From what we understand the NSA has a trove of pilfered, traded, and collected encryption keys collected in a huge database of such codes called the Key Provisioning Service. Encryption codes that protect international trade and banking systems, sensitive data such as professional and fair information, medical records, e-mails, phone calls and chat logs. The whistleblower documents of Edward J. Snowden possessed by The Guardian and the Washington Post has given a glimpse of how deep the rabbit-hole of NSA spying capability goes. Now they also reveal how the NSA uses it carelessly.

The project Bullrun enabled the NSA to work with companies called the SIGINT Enabling Project. SIGINT stands for Signal Intelligence and means something like digital eavesdropping. The list of data that the NSA was hoping to get through the project in this year looks impressive: an unnamed large online telephone and messaging, an ISP from the Middle East and the communication of at least three foreign powers.

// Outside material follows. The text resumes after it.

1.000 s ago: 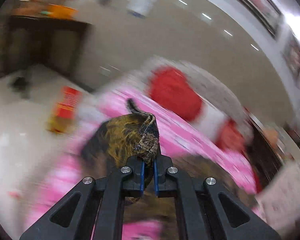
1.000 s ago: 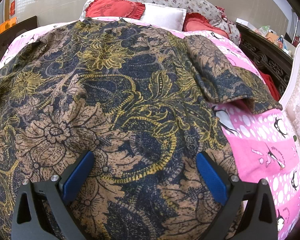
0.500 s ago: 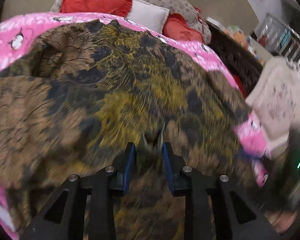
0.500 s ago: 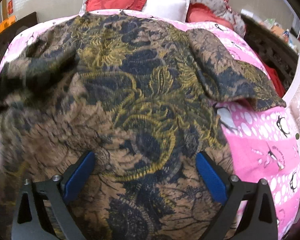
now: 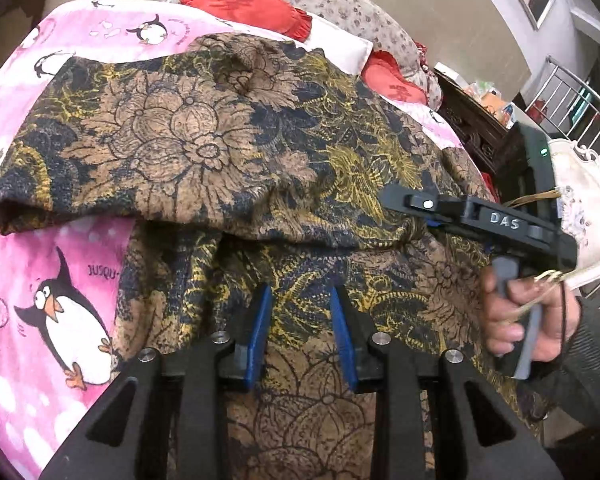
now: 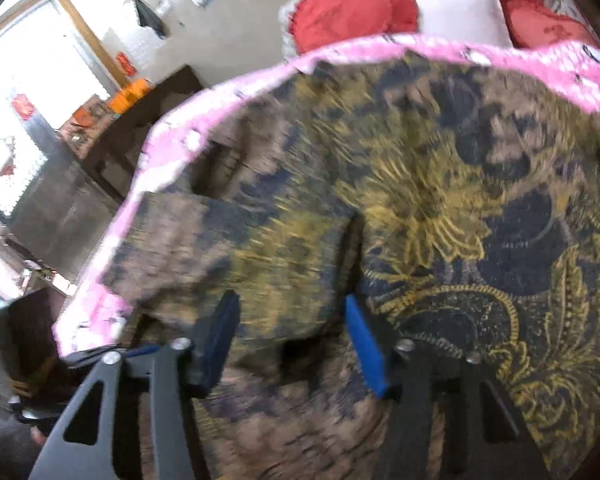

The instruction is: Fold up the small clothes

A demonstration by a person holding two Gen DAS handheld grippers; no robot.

The U.S. computer industry has reacted with concern to the leaking of Edward Snowden about classified information that exposes several intelligence programs dedicated to obtain communications data through emails from Yahoo, Facebook, Google or Microsoft, among others.

Most documents depict U.S. companies as “business partners” or “providers” of information. While carriers have generally refused to comment on their relationship with the monitoring services of government, business technology reacted with outrage after their presentation in the NSA documents published by Snowden.

Google’s reaction to spying

Now in an attempt to prevent spying by the NSA and other U.S. intelligence agencies, the Washington Post reported Google has launched a program to enhance encryption codes of their systems.

Although the initiative was underway since late 2012, Google has decided to accelerate its deployment in data centers around the world with the aim of increasing the protection of consumer privacy. However, it recognizes that these actions may not completely prevent espionage, but it does make it more difficult to access for both hackers and for governmental intelligence agencies.

“It’s an arms race,” said Eric Grosse, vice president for security engineering at Google, “We see these government agencies as among the most skilled players in this game.”

As the intelligence agencies have to essentially convert the encrypted data to make it easy to intercept, it therefore complicates the entire surveillance effort by making it a lengthy and timely process.

New leak reveals

The latest leaks of Snowden in The Guardian and The New York Times revealed new information about how the NSA of the United States and GHCQ intervened in safety standards to make them vulnerable to their technology, in order to facilitate espionage.

According to these data, the NSA would have used all the methods available, from persuasion to collaboration companies forced to encryption keys theft and alteration of software and hardware to access private communications on the web inside and outside the United States.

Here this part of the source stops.